18371233. PATCHED MULTI-CONDITION TRAINING FOR ROBUST SPEECH RECOGNITION simplified abstract (Samsung Electronics Co., Ltd.)

From WikiPatents
Jump to navigation Jump to search

PATCHED MULTI-CONDITION TRAINING FOR ROBUST SPEECH RECOGNITION

Organization Name

Samsung Electronics Co., Ltd.

Inventor(s)

Pablo Peso Parada of Staines (GB)

Agnieszka Dobrowolska of Staines (GB)

Karthikeyan Saravanan of Staines (GB)

Mete Ozay of Staines (GB)

PATCHED MULTI-CONDITION TRAINING FOR ROBUST SPEECH RECOGNITION - A simplified explanation of the abstract

This abstract first appeared for US patent application 18371233 titled 'PATCHED MULTI-CONDITION TRAINING FOR ROBUST SPEECH RECOGNITION

Simplified Explanation

The abstract describes a method for obtaining a patched signal to train a model for speech and audio recognition. The method involves modifying a first signal (speech or audio signal) to obtain at least one second signal. The first signal and the second signal are then divided into multiple patches.

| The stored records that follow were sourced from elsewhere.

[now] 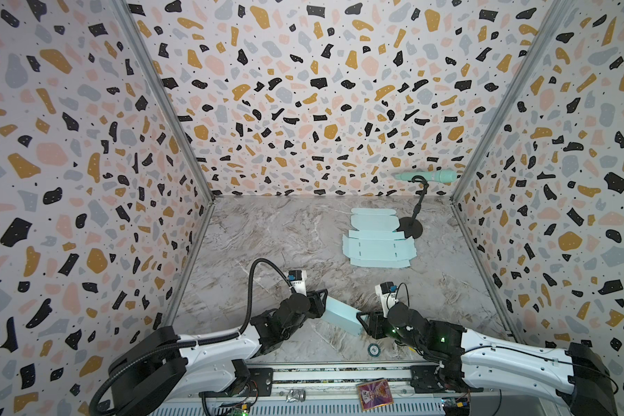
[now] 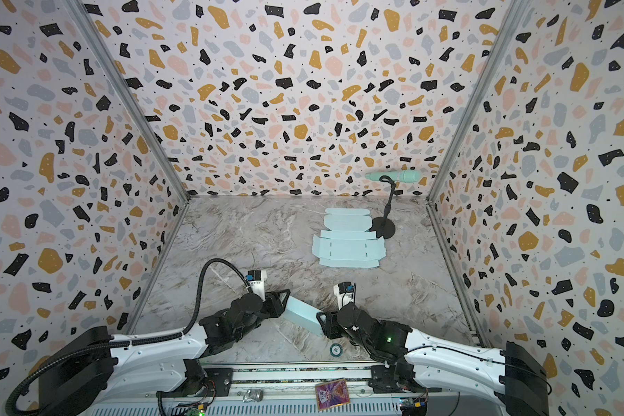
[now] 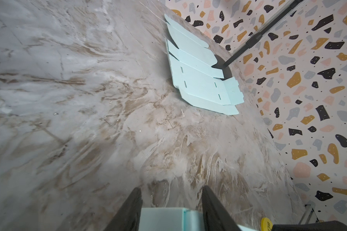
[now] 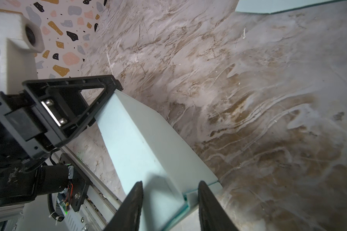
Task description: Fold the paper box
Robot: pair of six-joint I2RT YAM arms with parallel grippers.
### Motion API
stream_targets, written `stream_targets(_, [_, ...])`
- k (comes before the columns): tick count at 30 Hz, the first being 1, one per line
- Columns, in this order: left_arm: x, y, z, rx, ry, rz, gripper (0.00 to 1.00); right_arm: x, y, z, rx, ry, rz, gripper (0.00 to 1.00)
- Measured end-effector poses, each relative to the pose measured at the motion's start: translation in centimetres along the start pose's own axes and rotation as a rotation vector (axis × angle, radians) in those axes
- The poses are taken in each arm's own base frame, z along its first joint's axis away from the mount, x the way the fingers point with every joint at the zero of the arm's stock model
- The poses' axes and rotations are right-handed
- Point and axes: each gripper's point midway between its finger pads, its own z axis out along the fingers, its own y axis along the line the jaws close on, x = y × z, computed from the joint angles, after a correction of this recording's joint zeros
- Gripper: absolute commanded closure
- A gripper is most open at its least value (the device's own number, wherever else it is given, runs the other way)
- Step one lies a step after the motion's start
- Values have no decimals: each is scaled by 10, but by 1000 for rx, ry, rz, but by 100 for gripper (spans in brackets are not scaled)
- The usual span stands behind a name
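The paper box (image 1: 341, 317) (image 2: 301, 315) is a light-blue, folded-up long block, held off the marble table near its front edge. It slants between my two grippers. My left gripper (image 1: 325, 302) (image 3: 170, 192) is shut on the box's far-left end (image 3: 164, 219), which fills the gap between its fingers. My right gripper (image 1: 361, 322) (image 4: 170, 186) is shut on the near-right end of the box (image 4: 140, 144), one finger on each side. In the right wrist view, the left gripper's black frame (image 4: 68, 106) clasps the far end.
A flat, unfolded light-blue box blank (image 1: 377, 248) (image 2: 348, 248) (image 3: 200, 80) lies at the back right. A green microphone (image 1: 425, 176) on a black stand (image 1: 409, 227) is beside it. A small round disc (image 1: 373, 348) lies by the front rail. Patterned walls enclose three sides.
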Motion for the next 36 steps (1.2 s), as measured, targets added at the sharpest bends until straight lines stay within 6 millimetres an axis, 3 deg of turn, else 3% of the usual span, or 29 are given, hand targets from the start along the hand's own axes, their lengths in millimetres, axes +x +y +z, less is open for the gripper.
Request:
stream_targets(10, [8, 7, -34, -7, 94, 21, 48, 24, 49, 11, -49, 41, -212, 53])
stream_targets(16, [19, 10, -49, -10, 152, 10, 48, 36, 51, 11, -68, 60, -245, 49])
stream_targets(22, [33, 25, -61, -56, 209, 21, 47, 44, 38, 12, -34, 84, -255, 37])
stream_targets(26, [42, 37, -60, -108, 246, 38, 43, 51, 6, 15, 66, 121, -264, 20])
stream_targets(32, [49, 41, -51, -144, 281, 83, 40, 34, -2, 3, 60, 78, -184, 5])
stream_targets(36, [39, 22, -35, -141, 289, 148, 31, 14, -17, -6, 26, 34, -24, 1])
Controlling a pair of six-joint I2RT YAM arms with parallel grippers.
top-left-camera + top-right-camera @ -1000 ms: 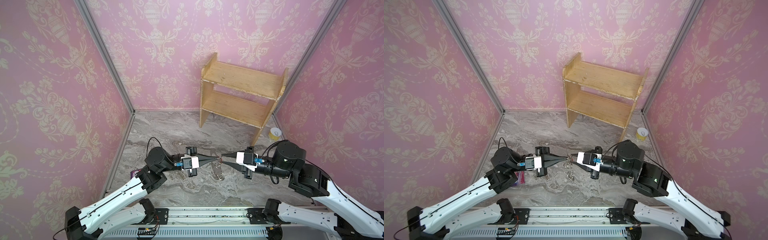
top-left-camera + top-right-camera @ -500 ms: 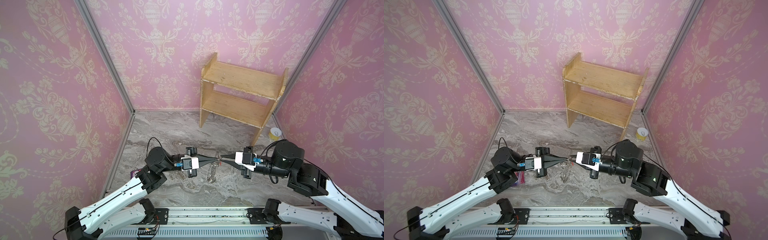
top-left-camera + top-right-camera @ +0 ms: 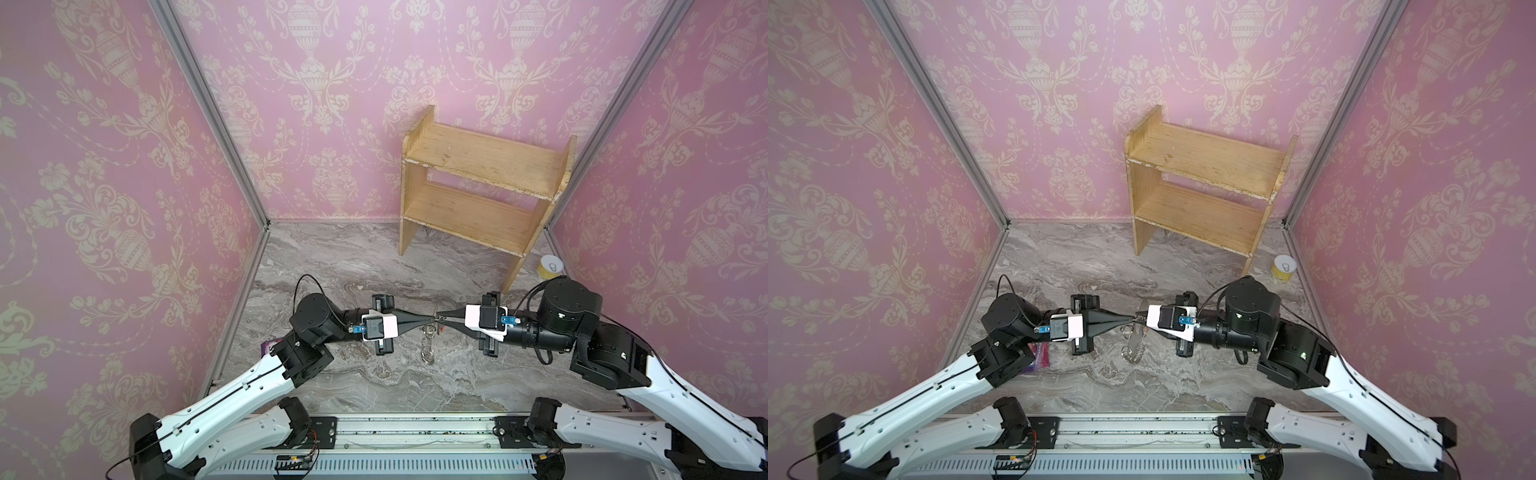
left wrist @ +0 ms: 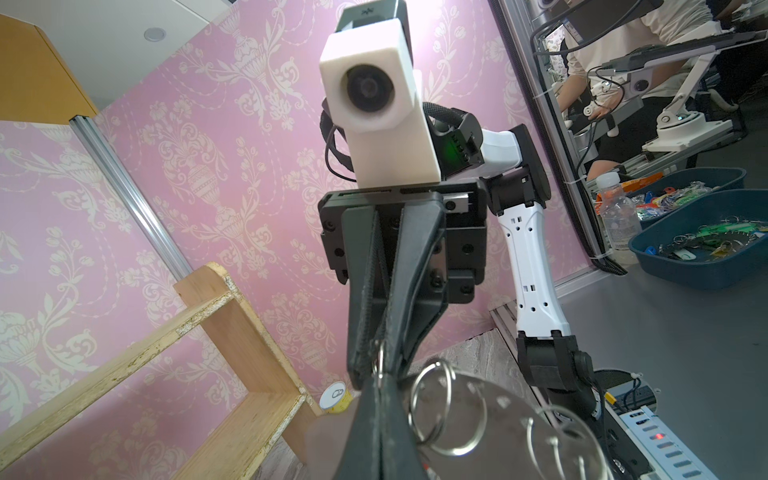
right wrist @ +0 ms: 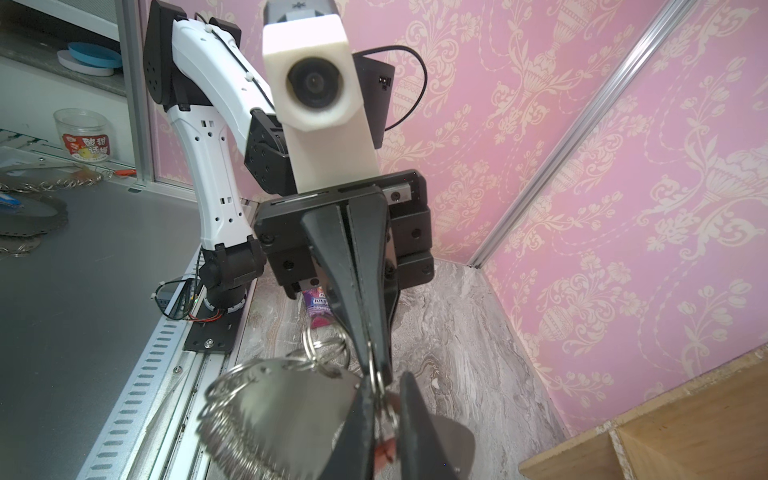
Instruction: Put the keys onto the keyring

Selected patches from both signals are mixed to obtain a patched signal.

  • The method involves obtaining and modifying signals to create patches for training a model.
  • The first signal can be either speech or audio signal.
  • The second signal is obtained by modifying the first signal.
  • Both the first and second signals are divided into multiple patches.
  • Each patch contains a respective part of the original signal it belongs to.
  • Selected patches from both signals are mixed to create a patched signal.

Potential applications of this technology:

  • Speech recognition systems: The method can be used to train models for speech recognition, improving the accuracy and performance of speech recognition systems.
  • Audio recognition systems: The method can also be applied to train models for audio recognition, enabling better identification and classification of audio signals.

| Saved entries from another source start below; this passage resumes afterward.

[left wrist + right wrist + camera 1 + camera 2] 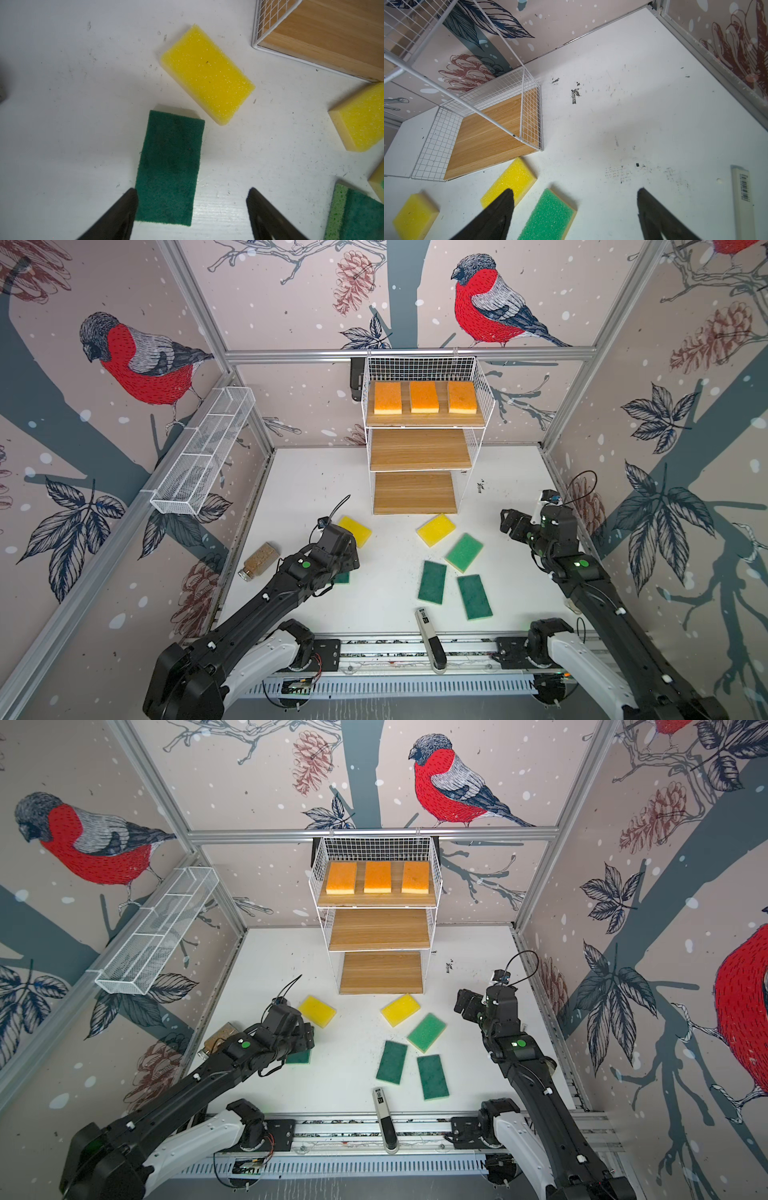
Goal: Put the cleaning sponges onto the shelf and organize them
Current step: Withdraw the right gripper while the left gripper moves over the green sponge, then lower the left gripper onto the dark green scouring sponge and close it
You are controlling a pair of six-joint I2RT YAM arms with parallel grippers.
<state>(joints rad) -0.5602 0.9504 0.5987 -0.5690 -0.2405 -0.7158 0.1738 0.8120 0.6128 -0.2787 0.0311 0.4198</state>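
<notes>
Hovering left tool [192,190]: jaws wide, empty, over the dark green sponge [169,166]; it lies off-centre toward one finger, so your close may shove or twist it rather than pinch it.
Right tool [575,189]: wide open, empty, right side of both top views.
Orange sponges [424,397]: three in a row on the top board of the shelf [419,450], upper centre.
Yellow sponge [207,74]: just beside the green one; your sloppy descent could nudge it.
Counter [316,472]: two yellow and four green sponges wait here, lower centre.

Bird-print walls [291,302], white tabletop [316,472], aluminium frame [291,355]
</notes>
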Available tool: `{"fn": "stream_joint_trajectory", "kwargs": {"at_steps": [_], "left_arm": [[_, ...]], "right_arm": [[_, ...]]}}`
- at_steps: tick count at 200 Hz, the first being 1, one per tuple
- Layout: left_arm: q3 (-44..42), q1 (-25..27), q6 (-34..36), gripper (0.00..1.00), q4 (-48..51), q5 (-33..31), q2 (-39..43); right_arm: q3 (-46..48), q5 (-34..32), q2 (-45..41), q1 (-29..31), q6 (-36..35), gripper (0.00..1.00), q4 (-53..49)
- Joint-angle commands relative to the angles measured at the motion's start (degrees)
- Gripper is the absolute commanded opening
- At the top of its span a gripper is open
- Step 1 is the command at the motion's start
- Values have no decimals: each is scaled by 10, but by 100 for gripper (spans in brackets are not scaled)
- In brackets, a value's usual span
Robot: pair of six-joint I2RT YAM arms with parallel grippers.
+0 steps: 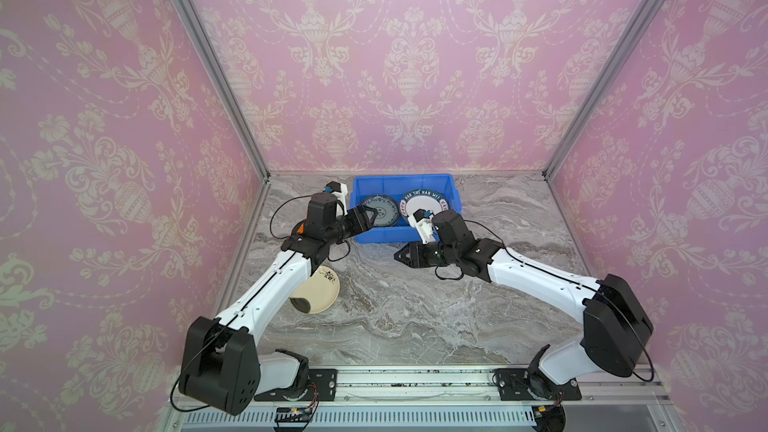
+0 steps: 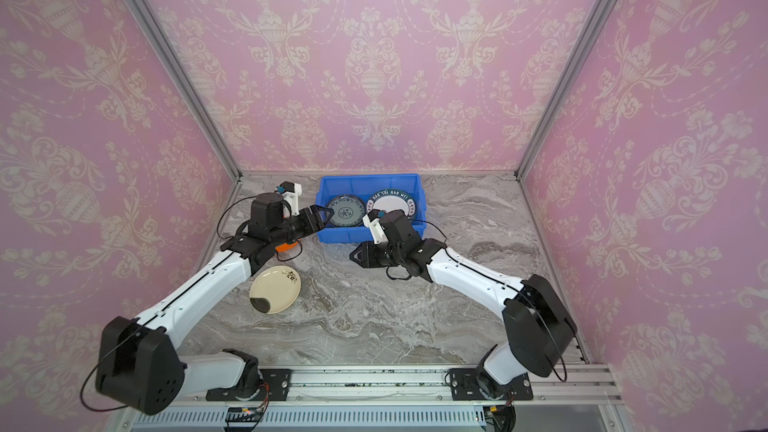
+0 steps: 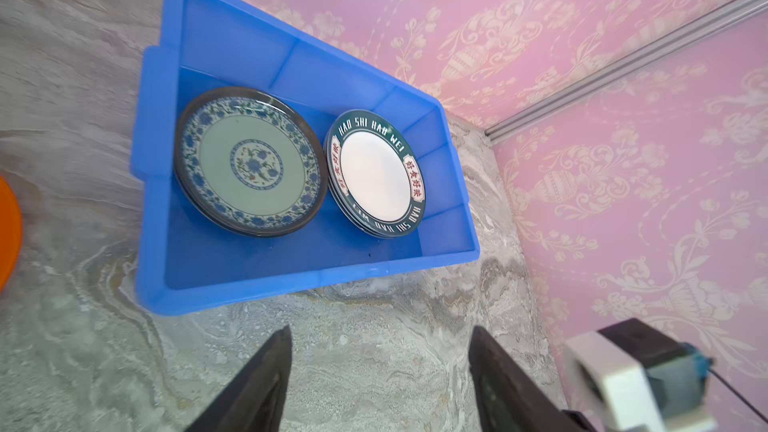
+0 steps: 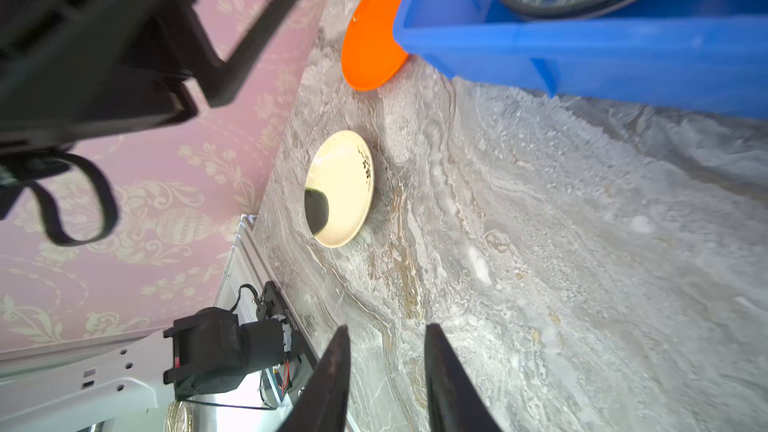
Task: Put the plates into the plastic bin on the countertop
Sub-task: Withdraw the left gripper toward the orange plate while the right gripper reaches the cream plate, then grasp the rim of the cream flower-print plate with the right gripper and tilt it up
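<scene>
cream floral plate (image 2: 274,288) and orange plate (image 4: 374,31) not yet binned, on tabletop (image 2: 374,317). left gripper (image 1: 373,218) spread, empty, over blue bin (image 1: 390,236) edge. inside: blue-patterned plate (image 1: 380,210), teal-lettered plates (image 1: 422,205) stacked. right gripper (image 1: 398,257) narrowly parted, empty.

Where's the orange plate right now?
The orange plate lies on the countertop outside the near-left corner of the plastic bin; in both top views the left arm hides most of it, with the cream floral plate nearer the robot.
</scene>
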State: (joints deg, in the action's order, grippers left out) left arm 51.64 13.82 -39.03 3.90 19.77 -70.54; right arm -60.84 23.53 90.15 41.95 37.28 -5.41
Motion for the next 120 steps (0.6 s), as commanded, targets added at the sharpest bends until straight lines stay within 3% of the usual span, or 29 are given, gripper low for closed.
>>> {"fn": "stream_joint_trajectory", "kwargs": {"at_steps": [1,30,62,120], "left_arm": [[-55,-58,-29,71,-1,30,68],[-110,-127,-43,72,-13,70,129],[-161,-186,-88,73,-80,122,143],[-188,-200,-105,73,-141,140,114]], "right_arm": [[-29,21,57,26,2,30,14],[-96,43,160,59,-4,30,16],[-181,82,262,77,-6,31,0],[-265,109,351,84,12,38,-12]]}}
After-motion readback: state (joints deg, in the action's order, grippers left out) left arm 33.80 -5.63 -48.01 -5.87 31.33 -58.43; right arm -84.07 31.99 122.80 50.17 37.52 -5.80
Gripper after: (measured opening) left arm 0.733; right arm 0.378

Problems solved by this technology:

  • Training data preparation: The method simplifies the process of preparing training data by automatically dividing signals into patches and mixing them to create a patched signal.
  • Model performance improvement: By using the patched signal for training, the model can learn from a more diverse and representative set of data, potentially improving its performance in recognizing speech and audio.

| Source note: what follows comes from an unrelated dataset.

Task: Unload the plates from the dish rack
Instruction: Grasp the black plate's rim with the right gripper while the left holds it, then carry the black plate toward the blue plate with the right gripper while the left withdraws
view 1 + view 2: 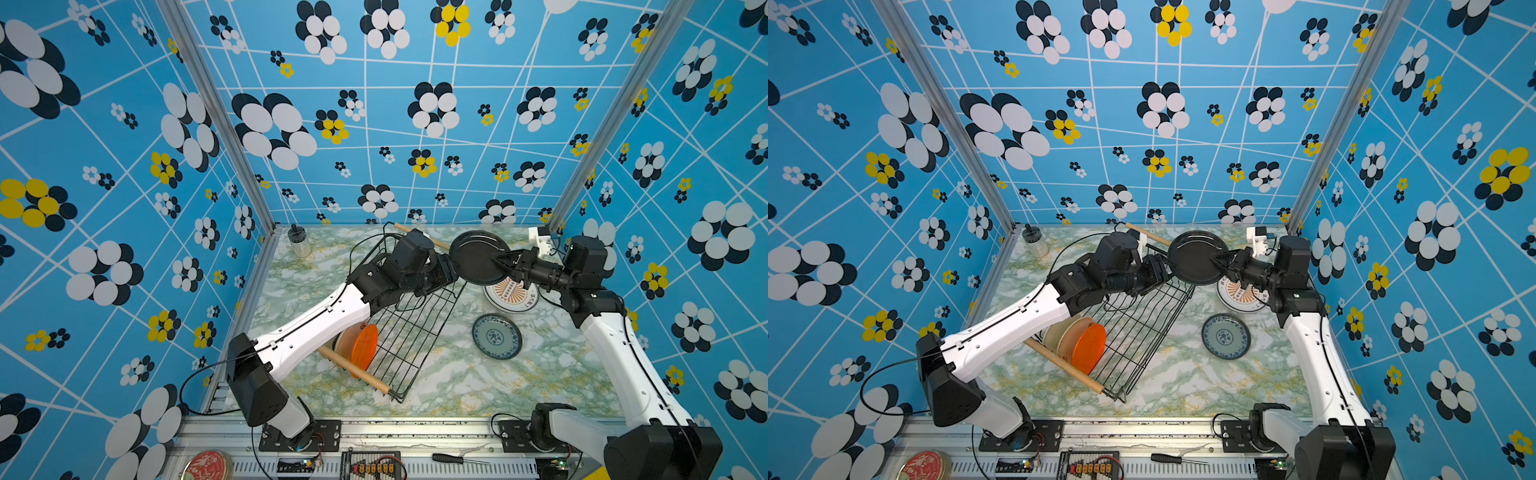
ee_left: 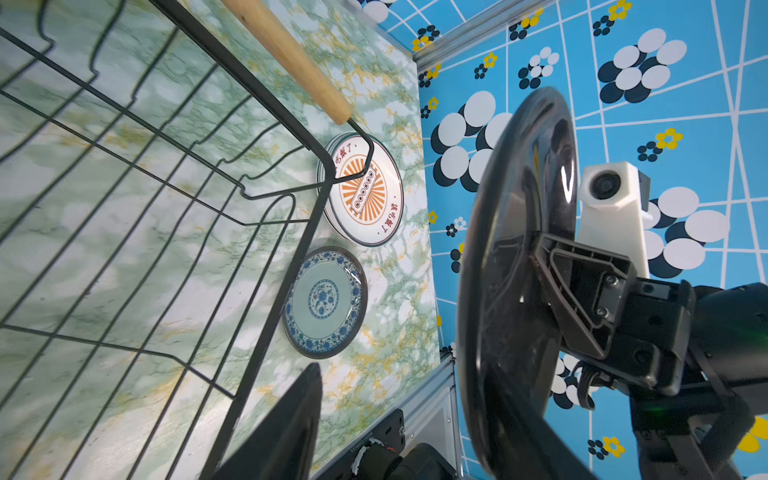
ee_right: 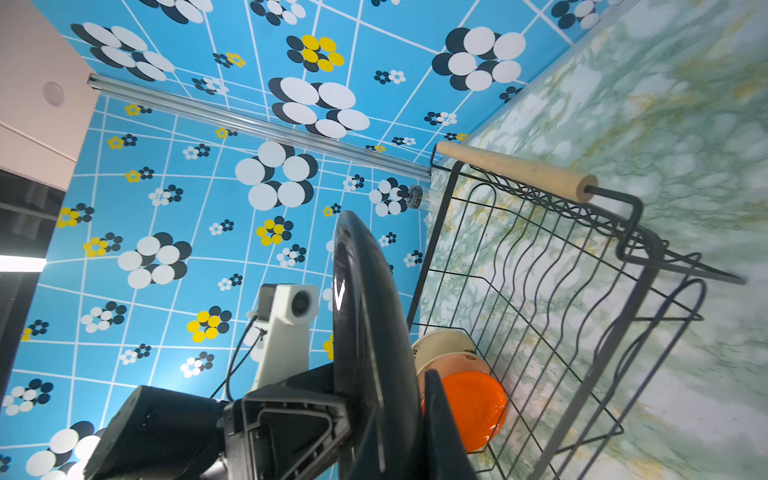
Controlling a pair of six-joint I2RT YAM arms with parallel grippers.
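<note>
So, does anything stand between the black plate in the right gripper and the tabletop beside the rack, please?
Only the white printed plate, apparently partly beneath the black plate; the blue patterned plate lies nearer the front, apart.

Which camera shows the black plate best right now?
Both top views: the black plate shows almost its whole round face, with the right gripper shut on its rim. Both wrist views catch it nearly edge-on, so little of its face shows.
</note>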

Benefits of this technology:

  • Enhanced accuracy: The use of patched signals for training can lead to improved accuracy in speech and audio recognition systems.
  • Efficient training: The method streamlines the process of preparing training data, making it more efficient and less time-consuming.
  • Increased model robustness: Training the model with a diverse set of patches can enhance its ability to handle different variations and conditions in speech and audio signals.


Original Abstract Submitted

A method of obtaining a patched signal for training a model for use in at least one of a speech and an audio recognition is disclosed. The method comprises obtaining a first signal, wherein the first signal is at least one of a speech and an audio signal, modifying the first signal to obtain at least one second signal, dividing the first signal and the at least one second signal respectively into a plurality of first patches and a plurality of second patches, wherein each one of the plurality of first patches comprises a respective part of the first signal and each one of the plurality of second patches comprises a respective part of the at least one second signal and mixing selected ones of the plurality of first patches and the plurality of second patches to obtain a patched signal.